Generation of Beta Cells from Acinar Cells
It is becoming increasingly clear that differentiated adult somatic cells retain the capacity to be reprogrammed into other cell types. In the case of the pancreas, a switch from an acinar to a β-cell phenotype in vitro can be induced by soluble agents, such as growth factors and cytokines. We found that the combination of epidermal growth factor and leukemia inhibitory factor stimulated the transdifferentiation of rat acinar cells into β cells in culture. The transdifferentiation, or cellular reprogramming, appears to recapitulate embryonic events, such as expression of the transcription factor NGN3, which is characteristic of pancreas proendocrine progenitor cells.
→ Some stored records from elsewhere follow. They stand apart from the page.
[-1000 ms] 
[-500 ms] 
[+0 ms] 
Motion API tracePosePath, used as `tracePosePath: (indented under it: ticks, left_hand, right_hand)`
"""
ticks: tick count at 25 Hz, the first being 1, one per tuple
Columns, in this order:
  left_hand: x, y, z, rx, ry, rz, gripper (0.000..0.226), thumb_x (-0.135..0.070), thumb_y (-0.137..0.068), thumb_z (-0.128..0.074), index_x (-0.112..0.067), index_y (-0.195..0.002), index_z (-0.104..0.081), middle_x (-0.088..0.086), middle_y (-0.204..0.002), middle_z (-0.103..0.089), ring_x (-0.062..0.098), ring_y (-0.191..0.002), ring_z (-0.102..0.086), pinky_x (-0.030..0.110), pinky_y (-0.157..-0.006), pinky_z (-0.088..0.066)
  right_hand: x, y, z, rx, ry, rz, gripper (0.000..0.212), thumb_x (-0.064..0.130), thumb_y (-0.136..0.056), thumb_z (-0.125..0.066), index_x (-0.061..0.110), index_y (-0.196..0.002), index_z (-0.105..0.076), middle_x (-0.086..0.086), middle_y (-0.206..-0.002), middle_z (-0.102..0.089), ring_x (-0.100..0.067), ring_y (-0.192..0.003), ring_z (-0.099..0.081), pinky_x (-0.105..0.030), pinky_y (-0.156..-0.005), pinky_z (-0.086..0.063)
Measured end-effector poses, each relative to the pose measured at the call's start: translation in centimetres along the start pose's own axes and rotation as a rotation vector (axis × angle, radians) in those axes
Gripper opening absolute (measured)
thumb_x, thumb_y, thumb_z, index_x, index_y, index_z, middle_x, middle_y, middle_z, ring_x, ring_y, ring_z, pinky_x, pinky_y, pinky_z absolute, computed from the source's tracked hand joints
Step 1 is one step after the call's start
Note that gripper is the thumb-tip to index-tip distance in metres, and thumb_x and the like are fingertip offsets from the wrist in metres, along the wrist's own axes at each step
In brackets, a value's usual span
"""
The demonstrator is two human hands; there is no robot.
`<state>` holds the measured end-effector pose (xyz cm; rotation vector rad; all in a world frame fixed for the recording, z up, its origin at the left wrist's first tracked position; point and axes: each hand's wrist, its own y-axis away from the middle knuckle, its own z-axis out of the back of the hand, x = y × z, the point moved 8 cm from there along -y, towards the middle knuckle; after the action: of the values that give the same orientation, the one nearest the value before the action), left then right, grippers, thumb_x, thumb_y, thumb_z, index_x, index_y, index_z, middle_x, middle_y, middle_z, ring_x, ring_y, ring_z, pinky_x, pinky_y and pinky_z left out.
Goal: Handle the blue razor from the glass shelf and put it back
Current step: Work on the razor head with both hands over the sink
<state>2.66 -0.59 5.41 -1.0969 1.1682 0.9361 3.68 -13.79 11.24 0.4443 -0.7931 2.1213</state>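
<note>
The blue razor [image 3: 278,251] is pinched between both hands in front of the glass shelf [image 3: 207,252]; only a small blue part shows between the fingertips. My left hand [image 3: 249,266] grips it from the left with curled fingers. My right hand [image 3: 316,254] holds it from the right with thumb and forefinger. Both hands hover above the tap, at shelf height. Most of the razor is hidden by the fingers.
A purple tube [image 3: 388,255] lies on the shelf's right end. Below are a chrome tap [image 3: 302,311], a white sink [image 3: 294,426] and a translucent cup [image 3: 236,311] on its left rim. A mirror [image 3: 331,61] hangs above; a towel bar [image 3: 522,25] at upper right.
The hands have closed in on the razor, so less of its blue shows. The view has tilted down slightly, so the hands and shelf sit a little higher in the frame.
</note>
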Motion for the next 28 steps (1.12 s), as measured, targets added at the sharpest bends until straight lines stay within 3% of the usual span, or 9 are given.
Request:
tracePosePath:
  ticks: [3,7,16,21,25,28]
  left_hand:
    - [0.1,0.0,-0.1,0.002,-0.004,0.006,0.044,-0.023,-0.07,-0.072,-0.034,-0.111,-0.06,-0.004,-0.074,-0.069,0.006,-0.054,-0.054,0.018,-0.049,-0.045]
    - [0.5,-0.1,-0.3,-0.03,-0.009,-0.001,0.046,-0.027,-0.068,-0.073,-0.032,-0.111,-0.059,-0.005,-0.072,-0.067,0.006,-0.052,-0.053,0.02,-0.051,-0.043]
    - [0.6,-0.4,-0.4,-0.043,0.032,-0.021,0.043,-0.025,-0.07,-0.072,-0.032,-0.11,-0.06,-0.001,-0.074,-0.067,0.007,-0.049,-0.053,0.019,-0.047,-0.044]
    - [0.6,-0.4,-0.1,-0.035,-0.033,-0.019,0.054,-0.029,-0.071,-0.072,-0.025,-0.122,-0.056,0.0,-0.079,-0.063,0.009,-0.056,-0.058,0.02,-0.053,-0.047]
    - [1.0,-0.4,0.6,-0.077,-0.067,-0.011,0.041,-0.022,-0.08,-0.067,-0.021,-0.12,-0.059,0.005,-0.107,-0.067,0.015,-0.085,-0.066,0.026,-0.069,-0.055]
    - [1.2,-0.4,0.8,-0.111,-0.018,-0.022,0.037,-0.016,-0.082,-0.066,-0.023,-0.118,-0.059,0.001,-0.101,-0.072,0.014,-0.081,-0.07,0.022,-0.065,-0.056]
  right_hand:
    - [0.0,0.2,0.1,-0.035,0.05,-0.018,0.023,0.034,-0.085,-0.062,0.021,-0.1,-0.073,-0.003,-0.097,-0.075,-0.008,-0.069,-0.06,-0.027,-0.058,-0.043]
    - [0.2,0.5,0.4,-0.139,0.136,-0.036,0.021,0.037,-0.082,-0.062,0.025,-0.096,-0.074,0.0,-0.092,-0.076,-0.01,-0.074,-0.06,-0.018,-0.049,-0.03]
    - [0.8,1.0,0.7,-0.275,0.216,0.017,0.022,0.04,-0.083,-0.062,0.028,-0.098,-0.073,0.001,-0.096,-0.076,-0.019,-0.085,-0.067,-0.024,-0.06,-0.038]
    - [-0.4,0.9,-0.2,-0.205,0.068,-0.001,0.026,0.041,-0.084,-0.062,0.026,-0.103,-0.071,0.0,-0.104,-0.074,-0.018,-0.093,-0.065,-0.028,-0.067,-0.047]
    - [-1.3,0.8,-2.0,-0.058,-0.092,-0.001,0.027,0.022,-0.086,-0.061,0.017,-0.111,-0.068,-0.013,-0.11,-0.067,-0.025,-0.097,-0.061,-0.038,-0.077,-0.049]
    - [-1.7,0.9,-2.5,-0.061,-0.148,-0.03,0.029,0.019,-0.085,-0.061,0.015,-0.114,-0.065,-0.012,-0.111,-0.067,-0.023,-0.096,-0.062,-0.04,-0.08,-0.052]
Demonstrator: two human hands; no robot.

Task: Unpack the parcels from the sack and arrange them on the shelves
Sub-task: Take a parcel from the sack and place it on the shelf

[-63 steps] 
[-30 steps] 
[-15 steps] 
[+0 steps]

The NOTCH-signaling pathway, whose activity is normally restricted to embryonic pancreas development, is also reactivated during transdifferentiation. Inhibition of this pathway in the same experimental model leads to further stimulation of β-cell neogenesis from adult acinar cells. Engraftment of the acinar-derived β cells results in correction of glycemia in alloxan-diabetic mice. The phenotype of the transdifferentiated cells is stable in vivo, resulting in normal and safe function following transplantation. This approach opens ways for β-cell replacement therapy by transplantation or regeneration.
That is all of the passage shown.